In my regular conversations with senior leaders among the world’s largest IT outsourcers and large enterprise clients, the dominant topic of conversation is how we’re all working to manage the immediacy of shared economic impact. That makes sense since responding to disruptions brought about by the COVID-19 pandemic is most likely a tactical priority of 6 to 18 months in duration. Everyone is hyper-focused on adjusting to a sudden change in needs and expectations, and we’re all learning as we go. But what happens next? The answer to that question needs to guide near-term decision-making.
A Strategic Window of Opportunity
Research suggests that, before the pandemic set in, 77% of enterprises were planning a change to their IT outsourcing relationships. With labor arbitrage largely behind us, the pressure point cited was the need for more IT automation. In addition, client opinion surveys indicate that upwards of 67% of IT outsourcing arrangements fail to deliver innovation. Industry experts have long noted that a failure to innovate is a key contributor to clients shifting away from incumbents.
Even for those that intended to stay with their current GSI, the terms of a new agreement would be different. Meanwhile, 32% said they would “change the outsourcer,” and 17% intended to turn away from the outsourced model entirely and bring IT in house.
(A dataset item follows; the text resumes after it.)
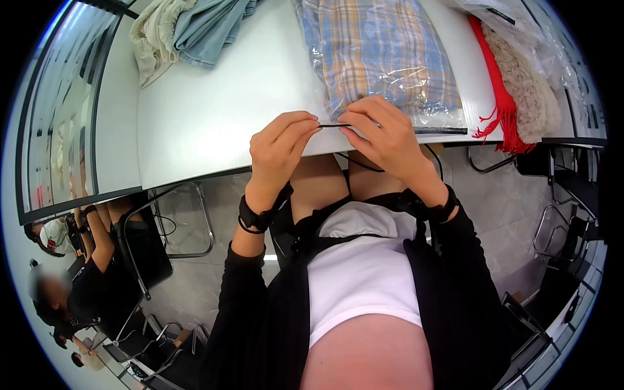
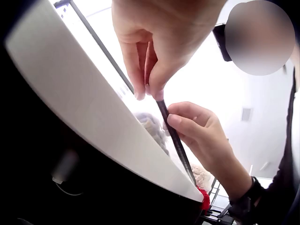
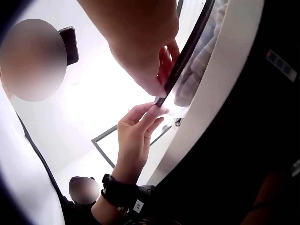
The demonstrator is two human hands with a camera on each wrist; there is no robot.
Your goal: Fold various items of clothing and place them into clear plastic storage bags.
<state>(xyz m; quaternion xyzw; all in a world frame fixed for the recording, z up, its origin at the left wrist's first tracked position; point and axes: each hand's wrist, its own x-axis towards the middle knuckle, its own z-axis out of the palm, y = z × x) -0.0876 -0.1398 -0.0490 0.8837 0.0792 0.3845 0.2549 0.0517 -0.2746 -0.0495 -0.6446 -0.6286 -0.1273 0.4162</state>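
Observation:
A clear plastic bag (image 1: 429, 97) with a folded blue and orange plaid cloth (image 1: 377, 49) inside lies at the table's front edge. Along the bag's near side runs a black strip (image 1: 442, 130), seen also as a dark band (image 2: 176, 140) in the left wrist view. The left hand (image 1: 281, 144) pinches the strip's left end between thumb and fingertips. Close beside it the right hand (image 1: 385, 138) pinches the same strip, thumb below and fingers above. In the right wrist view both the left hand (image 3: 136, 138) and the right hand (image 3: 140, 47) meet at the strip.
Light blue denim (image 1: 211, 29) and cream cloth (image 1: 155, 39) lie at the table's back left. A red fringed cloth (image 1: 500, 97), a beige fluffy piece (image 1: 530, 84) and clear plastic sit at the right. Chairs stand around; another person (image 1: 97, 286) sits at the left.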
That’s a significant amount of disruption, but because of the pandemic, many organizations hit the pause button on those plans. There’s too much uncertainty now and fewer are willing to risk a near-term change in the service provider. It doesn’t mean the underlying sentiment has shifted, however, and when decision-makers believe they have settled into a steady state of operations under the new normal, those plans are back in play. And that means the 6-to-18-month period of tactical response is also a strategic window of opportunity for GSIs that can make their case as a partner capable of delivering real and sustainable business value.
A Changing ITOM Landscape
If you’re a GSI client or service delivery leader, your enterprise ITO agreements likely focus on transitioning clients toward an operational model based on hybrid or multi-cloud infrastructure and modern workloads. From a tooling perspective, you’re seeing the legacy “Big Four” IT operations management (ITOM) tool vendors unable to meet modern requirements and you’re seeing the consequences first-hand of the changing landscape. For the most part, the Big Four have abandoned the ITOM and monitoring game—leaving IT outsourcers and enterprise clients on their own.
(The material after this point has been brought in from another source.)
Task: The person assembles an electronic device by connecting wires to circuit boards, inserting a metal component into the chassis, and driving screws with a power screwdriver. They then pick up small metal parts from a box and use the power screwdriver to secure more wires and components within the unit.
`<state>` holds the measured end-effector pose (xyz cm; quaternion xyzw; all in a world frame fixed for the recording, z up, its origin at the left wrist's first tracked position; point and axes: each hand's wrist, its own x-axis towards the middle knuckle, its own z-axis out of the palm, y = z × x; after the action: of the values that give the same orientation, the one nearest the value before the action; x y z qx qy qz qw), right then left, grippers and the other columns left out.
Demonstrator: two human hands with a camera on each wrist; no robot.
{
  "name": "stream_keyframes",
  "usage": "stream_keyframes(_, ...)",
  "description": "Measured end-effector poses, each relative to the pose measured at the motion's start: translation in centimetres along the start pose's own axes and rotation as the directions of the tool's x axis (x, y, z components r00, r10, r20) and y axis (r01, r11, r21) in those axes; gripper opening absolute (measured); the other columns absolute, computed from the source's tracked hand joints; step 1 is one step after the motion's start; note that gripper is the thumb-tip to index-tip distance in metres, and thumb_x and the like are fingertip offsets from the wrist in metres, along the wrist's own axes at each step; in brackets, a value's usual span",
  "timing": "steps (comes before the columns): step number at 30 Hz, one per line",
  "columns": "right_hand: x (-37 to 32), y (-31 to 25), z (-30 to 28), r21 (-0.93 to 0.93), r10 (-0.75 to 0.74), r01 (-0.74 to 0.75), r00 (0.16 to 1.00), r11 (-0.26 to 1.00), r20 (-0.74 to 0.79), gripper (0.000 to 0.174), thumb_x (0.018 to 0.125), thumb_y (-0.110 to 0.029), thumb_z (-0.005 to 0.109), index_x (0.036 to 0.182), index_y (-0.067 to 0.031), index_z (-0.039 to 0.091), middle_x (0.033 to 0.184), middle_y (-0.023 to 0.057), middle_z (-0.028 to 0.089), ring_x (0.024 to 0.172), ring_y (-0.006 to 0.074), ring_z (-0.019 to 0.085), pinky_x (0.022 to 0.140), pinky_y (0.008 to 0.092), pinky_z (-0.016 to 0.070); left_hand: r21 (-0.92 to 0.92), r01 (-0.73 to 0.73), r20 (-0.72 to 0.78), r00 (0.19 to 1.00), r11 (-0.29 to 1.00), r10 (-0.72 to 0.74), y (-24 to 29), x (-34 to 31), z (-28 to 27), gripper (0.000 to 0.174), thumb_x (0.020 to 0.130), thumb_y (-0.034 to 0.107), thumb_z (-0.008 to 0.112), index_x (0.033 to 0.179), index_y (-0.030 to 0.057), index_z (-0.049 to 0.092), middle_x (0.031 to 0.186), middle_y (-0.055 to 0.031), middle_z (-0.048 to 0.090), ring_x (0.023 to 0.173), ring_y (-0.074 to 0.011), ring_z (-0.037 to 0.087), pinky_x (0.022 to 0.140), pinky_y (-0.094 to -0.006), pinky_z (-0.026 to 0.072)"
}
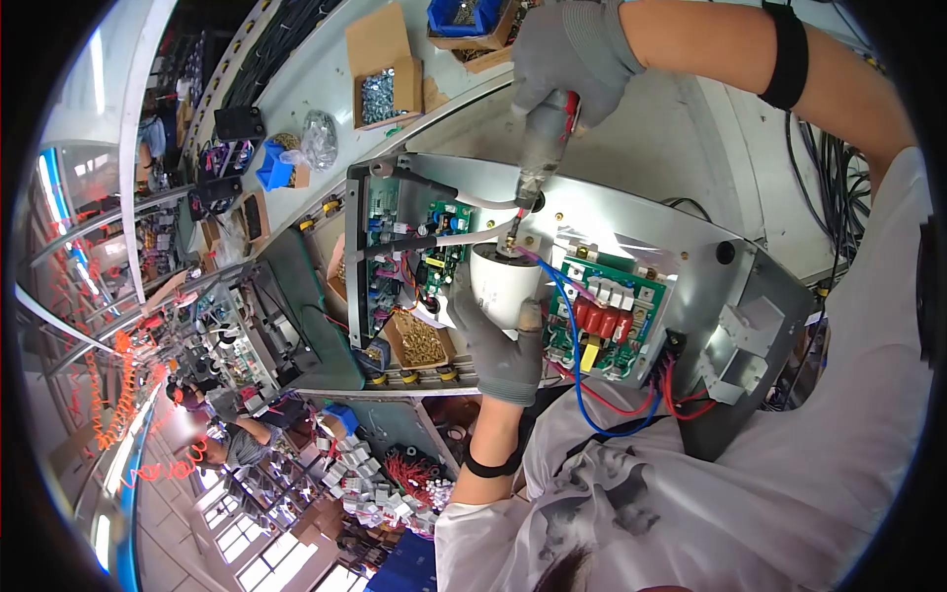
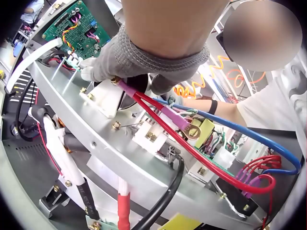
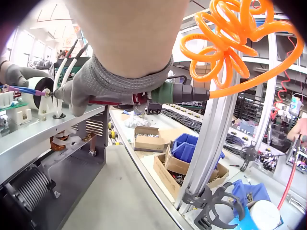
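My gloved right hand (image 1: 572, 59) grips a pneumatic screwdriver (image 1: 545, 143), its bit pointing down at the terminal end of a white cylindrical capacitor (image 1: 506, 296). My gloved left hand (image 1: 501, 355) holds the capacitor from below, thumb on one side and fingers on the other. A blue cable (image 1: 574, 340) runs from that terminal end past a green circuit board (image 1: 646, 296). In the left wrist view, a red cable (image 2: 165, 125) loops over the chassis, and a loose ring terminal (image 2: 193, 132) shows beside it. The metal chassis (image 1: 631, 222) surrounds these parts.
Two white-sleeved cables (image 1: 473, 237) cross the chassis near the bit. An orange coiled air hose (image 3: 259, 84) leads off the screwdriver. Beyond the chassis stand a cardboard box of screws (image 1: 378, 96) and blue bins (image 1: 464, 15). A metal post (image 3: 211, 129) rises beside the bench.
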<state>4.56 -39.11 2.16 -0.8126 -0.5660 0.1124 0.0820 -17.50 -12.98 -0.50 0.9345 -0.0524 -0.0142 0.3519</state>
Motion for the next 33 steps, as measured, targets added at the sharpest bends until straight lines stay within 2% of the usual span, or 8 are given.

The seeds of this atrophy were planted a decade ago when the cloud went mainstream and large enterprises began adopting public cloud as a production solution. From that point on, the pace of innovation changed from a steady trickle to a firehose. Every month over that decade AWS alone launched dozens of new or enhanced offerings.
The impact on ITOM tools has been massive, expanding gaps that were hindering service reliability and innovation. Eventually, those gaps caught up to IT outsourcing solutions. Even before the pandemic, the pressure was mounting on GSIs to bring newer technologies into offerings that better service customers. Accelerated by the pandemic, now customers are running headlong into a wall.
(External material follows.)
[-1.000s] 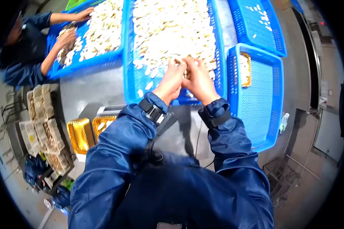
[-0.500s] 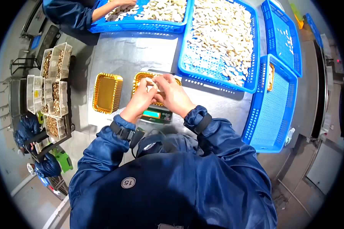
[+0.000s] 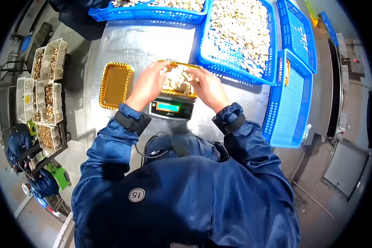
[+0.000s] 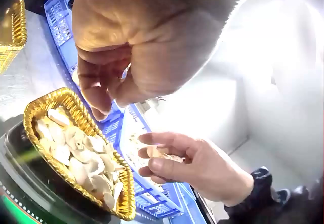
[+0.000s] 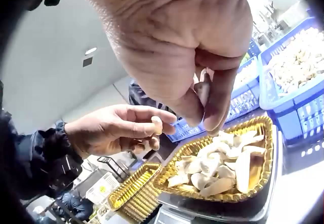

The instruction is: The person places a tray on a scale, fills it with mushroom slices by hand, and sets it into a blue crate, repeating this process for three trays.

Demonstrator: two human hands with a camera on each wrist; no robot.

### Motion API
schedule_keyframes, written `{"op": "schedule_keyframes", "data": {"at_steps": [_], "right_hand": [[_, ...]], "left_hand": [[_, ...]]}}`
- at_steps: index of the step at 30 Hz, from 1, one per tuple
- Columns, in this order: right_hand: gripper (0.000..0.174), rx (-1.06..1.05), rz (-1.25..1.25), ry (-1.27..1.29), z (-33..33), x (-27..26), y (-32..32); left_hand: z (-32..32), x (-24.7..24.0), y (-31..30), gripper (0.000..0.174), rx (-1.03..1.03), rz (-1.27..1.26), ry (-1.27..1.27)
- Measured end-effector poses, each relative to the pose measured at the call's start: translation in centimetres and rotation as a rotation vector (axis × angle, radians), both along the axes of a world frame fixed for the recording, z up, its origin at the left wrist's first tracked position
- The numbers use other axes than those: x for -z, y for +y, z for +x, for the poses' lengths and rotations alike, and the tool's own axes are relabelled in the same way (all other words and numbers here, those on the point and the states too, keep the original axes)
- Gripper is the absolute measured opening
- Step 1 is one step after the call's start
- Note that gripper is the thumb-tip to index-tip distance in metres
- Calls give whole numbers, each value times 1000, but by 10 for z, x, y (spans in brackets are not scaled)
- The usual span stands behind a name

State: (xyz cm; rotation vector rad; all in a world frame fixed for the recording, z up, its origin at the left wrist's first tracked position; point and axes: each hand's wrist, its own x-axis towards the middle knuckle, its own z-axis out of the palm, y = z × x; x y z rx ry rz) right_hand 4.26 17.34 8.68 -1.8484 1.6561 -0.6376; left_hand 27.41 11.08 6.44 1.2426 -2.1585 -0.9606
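Pale sliced pieces [image 3: 178,79] fill a gold tray [image 3: 175,94] on a black scale [image 3: 188,110] with a lit display. My left hand [image 3: 149,84] is at the tray's left side and my right hand [image 3: 208,89] at its right. In the right wrist view, the left hand [image 5: 114,130] pinches a small pale piece [image 5: 157,125] between thumb and finger. The left wrist view shows the right hand [image 4: 205,171] holding a piece [image 4: 154,153] in its fingers, above and beside the tray [image 4: 129,203]. The scale's digits are too small to read.
An empty gold tray [image 3: 115,84] stands left of the scale. Behind to the right is a blue basket [image 3: 273,41] of pieces; another blue basket [image 3: 291,99] stands at the right. White crates [image 3: 25,99] are at the far left.
Both hands have moved from the large blue basket to the tray on the scale. They were close together over it half a second ago and are now apart, at its sides.
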Motion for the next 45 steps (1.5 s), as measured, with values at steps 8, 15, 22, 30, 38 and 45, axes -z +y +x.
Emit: {"op": "schedule_keyframes", "data": {"at_steps": [8,15,22,30,38,45], "right_hand": [[28,10,-31,4,0,-18,-2],[28,-16,-37,33,2,-15,-2],[29,-38,6,21,4,-11,-5],[35,139,483,-527,-1,18,-18],[44,377,733,-2121,-25,47,-6],[40,480,538,-2159,-78,70,-25]], "left_hand": [[3,-19,-6,36,46,-50,42],[4,-19,-1,33,20,-7,-11],[3,-18,0,32,-30,23,8],[-3,-17,-1,36,-82,117,144],[-121,-40,24,41,229,-163,-29],[-145,-58,13,39,357,-130,202]]}}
The good news is that today, there is an option for change, a proven solution for GSIs to help clients overcome the limitations of legacy ITOM tools, with the ScienceLogic SL1 platform. The SL1 platform provides full visibility across on-premises and cloud environments, better automates IT, and removes dependency on the legacy tools that inhibit progress down the path to digital services.
Modernizing ITOM with ScienceLogic
Several of the world’s largest, most respected, and forward-thinking GSIs have recognized the opportunity for transformational change that has accelerated during the current crisis. Within their existing client bases, they are leveraging SL1 to quickly modernize and consolidate ITOM tools. These GSIs, our partners, tell us that now is the perfect time to help their customers make this inevitable transition.
SL1 monitors hybrid IT and brings about operational efficiencies, and it generally allows a customer to replace multiple products with a single integrated solution, thereby lowering hard costs of licensing, hardware, and support. Additionally, SL1 collects configuration, performance, topology, event, and anomaly data, providing context-rich IT automation capabilities. One incredibly valuable byproduct is the creation of the SL1 IT Operations Data Lake to support game-changing AIOps transformation.
GSIs & Clients Gain New Automation Capabilities
In addition to replacing legacy tools, our GSI partners recognize that SL1 can help them modernize customers’ IT environments and help them achieve the reliability they need, streamline IT operations processes, and be a foundation on which they can build their automation strategies.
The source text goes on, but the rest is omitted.